_Goal of the exercise_:
Set every line of the listing down again, keeping it identical.

_Data to use_:
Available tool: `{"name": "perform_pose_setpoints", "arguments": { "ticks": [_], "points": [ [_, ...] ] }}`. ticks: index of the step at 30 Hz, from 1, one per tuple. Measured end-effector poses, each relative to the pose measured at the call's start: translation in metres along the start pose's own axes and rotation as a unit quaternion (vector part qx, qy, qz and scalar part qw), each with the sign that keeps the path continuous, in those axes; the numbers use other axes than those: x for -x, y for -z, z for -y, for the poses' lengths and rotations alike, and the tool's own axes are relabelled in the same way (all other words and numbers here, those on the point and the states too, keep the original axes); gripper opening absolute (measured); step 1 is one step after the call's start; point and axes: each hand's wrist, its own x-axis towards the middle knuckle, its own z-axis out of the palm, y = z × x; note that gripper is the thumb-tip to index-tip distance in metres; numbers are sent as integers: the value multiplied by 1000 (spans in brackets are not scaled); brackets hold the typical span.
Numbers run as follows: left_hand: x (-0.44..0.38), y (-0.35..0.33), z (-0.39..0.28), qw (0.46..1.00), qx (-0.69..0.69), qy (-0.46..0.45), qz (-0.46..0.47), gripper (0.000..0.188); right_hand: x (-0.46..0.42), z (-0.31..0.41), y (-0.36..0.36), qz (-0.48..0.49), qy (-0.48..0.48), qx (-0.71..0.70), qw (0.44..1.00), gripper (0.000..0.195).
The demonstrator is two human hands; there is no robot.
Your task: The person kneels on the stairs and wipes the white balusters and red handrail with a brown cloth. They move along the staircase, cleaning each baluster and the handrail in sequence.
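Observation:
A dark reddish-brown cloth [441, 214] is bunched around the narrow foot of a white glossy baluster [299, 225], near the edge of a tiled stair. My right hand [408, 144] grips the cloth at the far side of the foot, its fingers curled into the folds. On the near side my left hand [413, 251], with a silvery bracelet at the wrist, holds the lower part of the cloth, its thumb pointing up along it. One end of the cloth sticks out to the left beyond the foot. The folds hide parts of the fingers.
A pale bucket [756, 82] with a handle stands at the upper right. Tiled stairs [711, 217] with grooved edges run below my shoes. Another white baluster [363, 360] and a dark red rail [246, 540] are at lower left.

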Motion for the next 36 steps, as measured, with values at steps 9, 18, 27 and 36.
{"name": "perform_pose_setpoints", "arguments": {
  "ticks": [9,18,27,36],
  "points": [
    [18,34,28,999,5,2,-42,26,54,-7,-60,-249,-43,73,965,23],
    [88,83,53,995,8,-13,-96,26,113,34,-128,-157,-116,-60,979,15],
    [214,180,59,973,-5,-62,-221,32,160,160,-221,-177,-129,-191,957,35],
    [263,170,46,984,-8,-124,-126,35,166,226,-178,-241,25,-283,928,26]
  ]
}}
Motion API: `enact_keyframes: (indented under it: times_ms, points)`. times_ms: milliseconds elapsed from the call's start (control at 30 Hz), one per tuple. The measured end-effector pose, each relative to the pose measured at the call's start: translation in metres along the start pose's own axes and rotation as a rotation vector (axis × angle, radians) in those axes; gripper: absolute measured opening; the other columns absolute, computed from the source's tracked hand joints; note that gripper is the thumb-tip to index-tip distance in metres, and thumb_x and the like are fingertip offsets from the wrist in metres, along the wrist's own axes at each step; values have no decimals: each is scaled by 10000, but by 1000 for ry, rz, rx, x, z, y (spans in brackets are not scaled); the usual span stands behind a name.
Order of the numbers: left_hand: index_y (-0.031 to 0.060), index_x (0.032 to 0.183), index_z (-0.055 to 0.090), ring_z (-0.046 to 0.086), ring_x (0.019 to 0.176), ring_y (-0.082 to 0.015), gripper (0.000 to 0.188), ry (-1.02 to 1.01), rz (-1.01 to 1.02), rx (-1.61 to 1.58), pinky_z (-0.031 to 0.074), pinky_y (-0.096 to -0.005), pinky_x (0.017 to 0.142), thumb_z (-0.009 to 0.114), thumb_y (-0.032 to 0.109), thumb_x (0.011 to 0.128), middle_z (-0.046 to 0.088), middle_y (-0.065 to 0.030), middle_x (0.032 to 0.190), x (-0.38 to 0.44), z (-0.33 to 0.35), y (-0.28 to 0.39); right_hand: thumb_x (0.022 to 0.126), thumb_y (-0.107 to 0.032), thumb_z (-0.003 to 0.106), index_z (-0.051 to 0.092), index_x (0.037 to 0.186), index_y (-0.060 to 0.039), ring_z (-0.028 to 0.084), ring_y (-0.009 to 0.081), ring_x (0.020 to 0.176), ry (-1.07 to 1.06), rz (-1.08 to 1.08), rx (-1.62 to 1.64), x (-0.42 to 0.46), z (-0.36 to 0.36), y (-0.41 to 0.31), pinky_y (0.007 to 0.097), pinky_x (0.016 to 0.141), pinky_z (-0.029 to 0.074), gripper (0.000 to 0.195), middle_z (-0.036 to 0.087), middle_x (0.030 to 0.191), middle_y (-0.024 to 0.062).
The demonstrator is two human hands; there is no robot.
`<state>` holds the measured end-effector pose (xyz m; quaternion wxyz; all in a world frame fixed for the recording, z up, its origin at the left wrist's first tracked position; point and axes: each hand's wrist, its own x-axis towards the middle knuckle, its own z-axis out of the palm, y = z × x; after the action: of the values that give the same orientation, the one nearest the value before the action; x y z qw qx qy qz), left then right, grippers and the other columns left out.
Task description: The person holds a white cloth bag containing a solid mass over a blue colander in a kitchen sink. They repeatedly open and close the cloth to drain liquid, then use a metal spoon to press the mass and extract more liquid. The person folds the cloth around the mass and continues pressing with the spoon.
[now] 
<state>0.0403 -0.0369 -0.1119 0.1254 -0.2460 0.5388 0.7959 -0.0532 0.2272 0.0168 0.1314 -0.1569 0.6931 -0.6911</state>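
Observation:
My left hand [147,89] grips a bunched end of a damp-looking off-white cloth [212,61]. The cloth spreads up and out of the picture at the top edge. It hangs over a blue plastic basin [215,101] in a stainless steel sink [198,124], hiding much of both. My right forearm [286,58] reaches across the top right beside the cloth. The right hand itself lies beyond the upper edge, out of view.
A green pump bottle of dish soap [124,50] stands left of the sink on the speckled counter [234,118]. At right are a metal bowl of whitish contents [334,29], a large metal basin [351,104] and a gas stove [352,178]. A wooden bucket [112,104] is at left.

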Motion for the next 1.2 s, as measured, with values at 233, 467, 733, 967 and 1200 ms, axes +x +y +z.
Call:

_Solution_:
Available tool: `{"name": "perform_pose_setpoints", "arguments": { "ticks": [_], "points": [ [_, ...] ] }}`. ticks: index of the step at 30 Hz, from 1, one per tuple. Measured end-effector poses, each relative to the pose measured at the call's start: translation in metres along the start pose's own axes and rotation as a unit quaternion (vector part qx, qy, qz and scalar part qw), each with the sign that keeps the path continuous, in those axes; the numbers use other axes than those: x for -x, y for -z, z for -y, for the poses' lengths and rotations alike, and the tool's own axes are relabelled in the same way (all other words and numbers here, those on the point and the states too, keep the original axes); gripper opening absolute (measured); step 1 is one step after the call's start; point and axes: each hand's wrist, its own x-axis towards the middle knuckle, its own z-axis out of the palm, y = z × x; note that gripper is the thumb-tip to index-tip distance in metres; numbers are sent as integers: the value multiplied by 1000 (spans in brackets are not scaled); brackets hold the typical span.
Numbers run as follows: left_hand: x (-0.44..0.38), y (-0.35..0.33), z (-0.39..0.28), qw (0.46..1.00), qx (-0.69..0.69), qy (-0.46..0.45), qz (-0.46..0.47), gripper (0.000..0.188); right_hand: x (-0.46..0.42), z (-0.31..0.41), y (-0.36..0.36), qz (-0.48..0.49), qy (-0.48..0.48), qx (-0.71..0.70), qw (0.44..1.00), gripper (0.000..0.195).
The demonstrator is two human hands; there is no robot.
Your task: The person kneels on the stairs and wipes the white balusters and red handrail with a brown cloth. They move along the staircase, cleaning each baluster and the handrail in sequence.
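Observation:
A dark reddish-brown cloth [441, 214] is bunched around the narrow foot of a white glossy baluster [299, 225], near the edge of a tiled stair. My right hand [408, 144] grips the cloth at the far side of the foot, its fingers curled into the folds. On the near side my left hand [413, 251], with a silvery bracelet at the wrist, holds the lower part of the cloth, its thumb pointing up along it. One end of the cloth sticks out to the left beyond the foot. The folds hide parts of the fingers.
A pale bucket [756, 82] with a handle stands at the upper right. Tiled stairs [711, 217] with grooved edges run below my shoes. Another white baluster [363, 360] and a dark red rail [246, 540] are at lower left.
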
Motion for the next 36 steps, as measured, with values at steps 9, 18, 27 and 36.
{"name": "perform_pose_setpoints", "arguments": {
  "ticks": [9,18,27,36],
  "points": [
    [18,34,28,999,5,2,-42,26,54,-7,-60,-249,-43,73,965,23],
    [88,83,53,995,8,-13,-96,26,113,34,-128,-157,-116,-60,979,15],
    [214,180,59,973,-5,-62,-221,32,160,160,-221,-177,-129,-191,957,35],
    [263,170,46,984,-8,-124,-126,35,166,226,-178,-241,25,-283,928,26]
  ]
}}
Motion API: `enact_keyframes: (indented under it: times_ms, points)`. times_ms: milliseconds elapsed from the call's start (control at 30 Hz), one per tuple. The measured end-effector pose, each relative to the pose measured at the call's start: translation in metres along the start pose's own axes and rotation as a rotation vector (axis × angle, radians) in those axes; gripper: absolute measured opening; the other columns absolute, computed from the source's tracked hand joints; note that gripper is the thumb-tip to index-tip distance in metres, and thumb_x and the like are fingertip offsets from the wrist in metres, along the wrist's own axes at each step; values have no decimals: each is scaled by 10000, but by 1000 for ry, rz, rx, x, z, y (spans in brackets are not scaled); the usual span stands behind a name.
Order of the numbers: left_hand: index_y (-0.031 to 0.060), index_x (0.032 to 0.183), index_z (-0.055 to 0.090), ring_z (-0.046 to 0.086), ring_x (0.019 to 0.176), ring_y (-0.082 to 0.015), gripper (0.000 to 0.188), ry (-1.02 to 1.01), rz (-1.01 to 1.02), rx (-1.61 to 1.58), pinky_z (-0.031 to 0.074), pinky_y (-0.096 to -0.005), pinky_x (0.017 to 0.142), thumb_z (-0.009 to 0.114), thumb_y (-0.032 to 0.109), thumb_x (0.011 to 0.128), middle_z (-0.046 to 0.088), middle_y (-0.065 to 0.030), middle_x (0.032 to 0.190), x (-0.38 to 0.44), z (-0.33 to 0.35), y (-0.28 to 0.39); right_hand: thumb_x (0.022 to 0.126), thumb_y (-0.107 to 0.032), thumb_z (-0.003 to 0.106), index_z (-0.051 to 0.092), index_x (0.037 to 0.186), index_y (-0.060 to 0.039), ring_z (-0.028 to 0.084), ring_y (-0.009 to 0.081), ring_x (0.020 to 0.176), ry (-1.07 to 1.06), rz (-1.08 to 1.08), rx (-1.62 to 1.64), x (-0.42 to 0.46), z (-0.36 to 0.36), y (-0.41 to 0.31), pinky_y (0.007 to 0.097), pinky_x (0.016 to 0.141), pinky_z (-0.029 to 0.074), gripper (0.000 to 0.195), middle_z (-0.036 to 0.087), middle_x (0.030 to 0.191), middle_y (-0.024 to 0.062).
The demonstrator is two human hands; there is no robot.
`<state>` holds the measured end-effector pose (xyz m; quaternion wxyz; all in a world frame fixed for the recording, z up, its origin at the left wrist's first tracked position; point and axes: each hand's wrist, its own x-axis towards the middle knuckle, its own z-axis out of the palm, y = z × x; after the action: of the values that give the same orientation, the one nearest the value before the action; x y z qw qx qy qz), left then right, grippers and the other columns left out.
Task description: The person holds a white cloth bag containing a solid mass over a blue colander in a kitchen sink. They repeatedly open and close the cloth to drain liquid, then use a metal spoon to press the mass and extract more liquid. The person folds the cloth around the mass and continues pressing with the spoon.
[now] 
<state>0.0403 -0.0369 -0.1119 0.1254 -0.2460 0.5388 0.7959 -0.0532 0.2272 0.0168 0.1314 -0.1569 0.6931 -0.6911</state>
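Observation:
My left hand [147,89] grips a bunched end of a damp-looking off-white cloth [212,61]. The cloth spreads up and out of the picture at the top edge. It hangs over a blue plastic basin [215,101] in a stainless steel sink [198,124], hiding much of both. My right forearm [286,58] reaches across the top right beside the cloth. The right hand itself lies beyond the upper edge, out of view.
A green pump bottle of dish soap [124,50] stands left of the sink on the speckled counter [234,118]. At right are a metal bowl of whitish contents [334,29], a large metal basin [351,104] and a gas stove [352,178]. A wooden bucket [112,104] is at left.
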
Motion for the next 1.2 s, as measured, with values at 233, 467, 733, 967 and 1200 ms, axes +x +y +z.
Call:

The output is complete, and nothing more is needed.